A wife, then, might be said to exist in direct proportion to the husband's desire for her. And vice versa, of course.

How, I wonder, do we stay alive to one another while the years erase us like a reproachful teacher buffing a blackboard?

As I ponder these perhaps unanswerable questions as if I had all the time in the world and find myself hoping that Clara will not come home too soon, I become aware that the CD changer has continued to provide a choice of music that perfectly accompanies my emotional needs.

It is still soloing, as it were, but it has left Glenn Gould's piano for Yo Yo Ma's cello and the Bach suites, for me perhaps the most anamnestic of music since I cannot hear them without being reminded of Clara and my wedding day.

As I am unable to lie here and not think of Clara, though she has, in a sense, ceased to exist for me, so the music seems unable to abandon Bach and his Anna Magdalena.

There is great mystery surrounding these suites for cello. While still living in Cöthen, after the death of Maria Barbara, Bach produced in 1720 a clean copy of his six sonatas for solo violin, perhaps the only music that tortures me even while its beauty makes me weep (no fool I, those pieces are not programmed for this special evening of listening enjoyment).

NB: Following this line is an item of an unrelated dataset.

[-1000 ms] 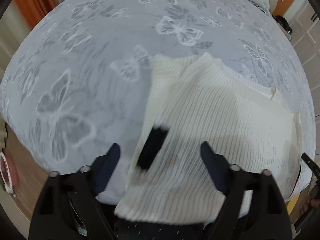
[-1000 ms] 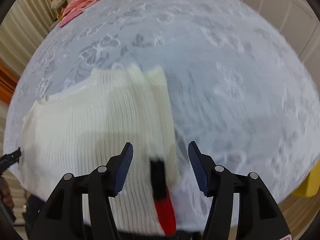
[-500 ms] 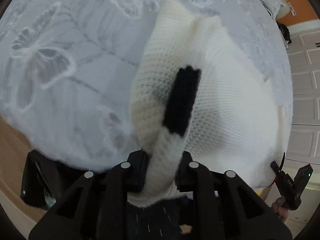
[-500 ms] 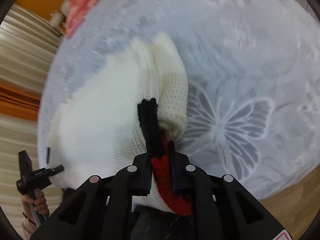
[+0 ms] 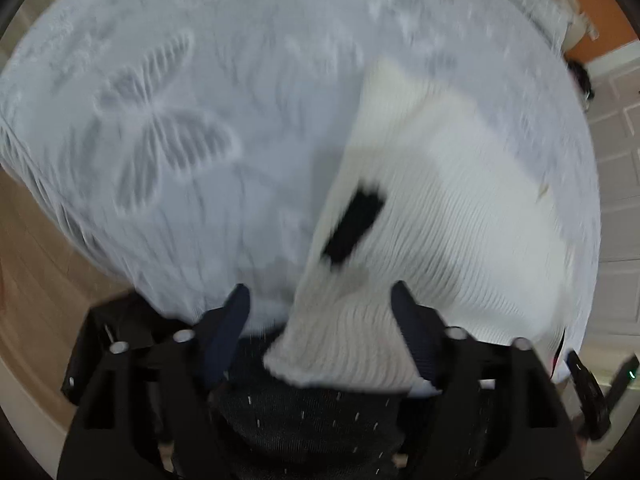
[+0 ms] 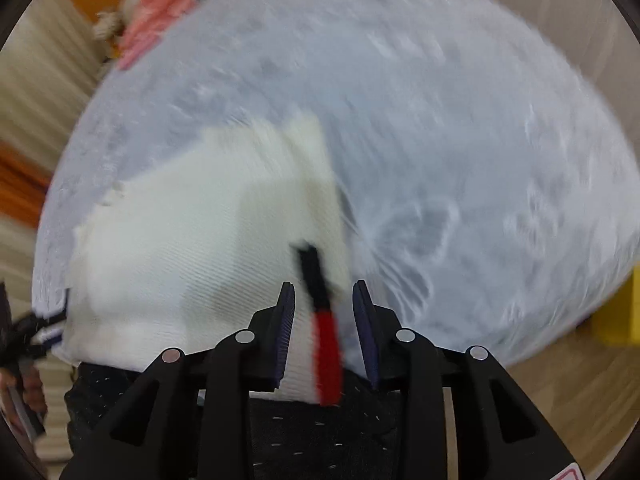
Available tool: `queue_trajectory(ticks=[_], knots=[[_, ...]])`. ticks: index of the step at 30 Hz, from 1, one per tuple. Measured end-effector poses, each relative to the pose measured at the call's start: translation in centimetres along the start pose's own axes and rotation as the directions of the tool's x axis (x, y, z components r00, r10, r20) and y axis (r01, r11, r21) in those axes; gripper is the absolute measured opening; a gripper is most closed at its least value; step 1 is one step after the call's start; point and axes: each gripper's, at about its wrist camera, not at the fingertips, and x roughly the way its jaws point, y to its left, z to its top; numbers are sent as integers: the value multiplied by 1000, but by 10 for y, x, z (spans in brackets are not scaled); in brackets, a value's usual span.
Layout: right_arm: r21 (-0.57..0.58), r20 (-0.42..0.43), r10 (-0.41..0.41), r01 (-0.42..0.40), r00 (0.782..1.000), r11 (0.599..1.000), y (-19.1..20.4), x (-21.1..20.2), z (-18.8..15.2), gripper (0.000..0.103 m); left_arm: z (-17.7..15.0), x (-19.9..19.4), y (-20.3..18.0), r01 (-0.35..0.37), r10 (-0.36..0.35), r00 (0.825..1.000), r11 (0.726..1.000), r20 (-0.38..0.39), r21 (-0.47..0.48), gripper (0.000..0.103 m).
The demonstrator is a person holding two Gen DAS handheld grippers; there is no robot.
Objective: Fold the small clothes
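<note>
A cream ribbed knit garment [image 5: 440, 216] lies on the butterfly-print bedspread [image 5: 200, 120], its near edge hanging over the bed's edge. It has a black patch [image 5: 354, 220]. My left gripper [image 5: 320, 312] is open, its jaws either side of the garment's near left corner. In the right wrist view the garment [image 6: 192, 232] shows a black and red stripe [image 6: 324, 332] on its right edge. My right gripper [image 6: 324, 312] is open, jaws either side of that stripe. Both views are motion-blurred.
A pink garment [image 6: 160, 8] lies at the bed's far left corner. Wooden floor [image 5: 36, 280] shows beside the bed. A yellow object [image 6: 616, 308] stands at the right. A white panelled door [image 5: 616, 152] is on the right.
Both grippers were open a second ago, shut on the garment's near corners half a second ago, and are open again now. The garment lies flatter.
</note>
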Motion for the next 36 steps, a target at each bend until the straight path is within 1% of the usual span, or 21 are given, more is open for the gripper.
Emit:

On the title page of that copy, Bach put the words
“Libro primo.” So if that is Book One, where is Book Two?

There is nothing labeled Libro secondo. And there cannot be a First if there is not a Second, which is to say, the First becomes a First and not merely an Only by virtue of their being a Second.

But here are these six suites for solo cello. Except there is no surviving original clean copy of them. There is nothing but a copy written out in the hand of Anna Magdalena. And while that copy has significant mistakes involving tempo markings and bowings and ornaments, it is still fortunate that Anna Magdalena's handwriting was not quite so sphingine as Clara's, or I would probably not be lying here this evening feeling the sound of this cello in my tranquil loins.

It is my theory that these cello suites were indeed the Libro secondo and thus that they were written soon after the completion of the violin sonatas in 1720 and thus further that they were composed in the heat of Bach's preparations for his 1721 wedding to Anna Magdalena, a prenuptial display of his affection, passion, his desire to lie with her and, to judge from the music itself, dance with her. So, even before they married, he gave her the original of the scores for her to copy them out. For a composer, it was like giving someone your diary to read.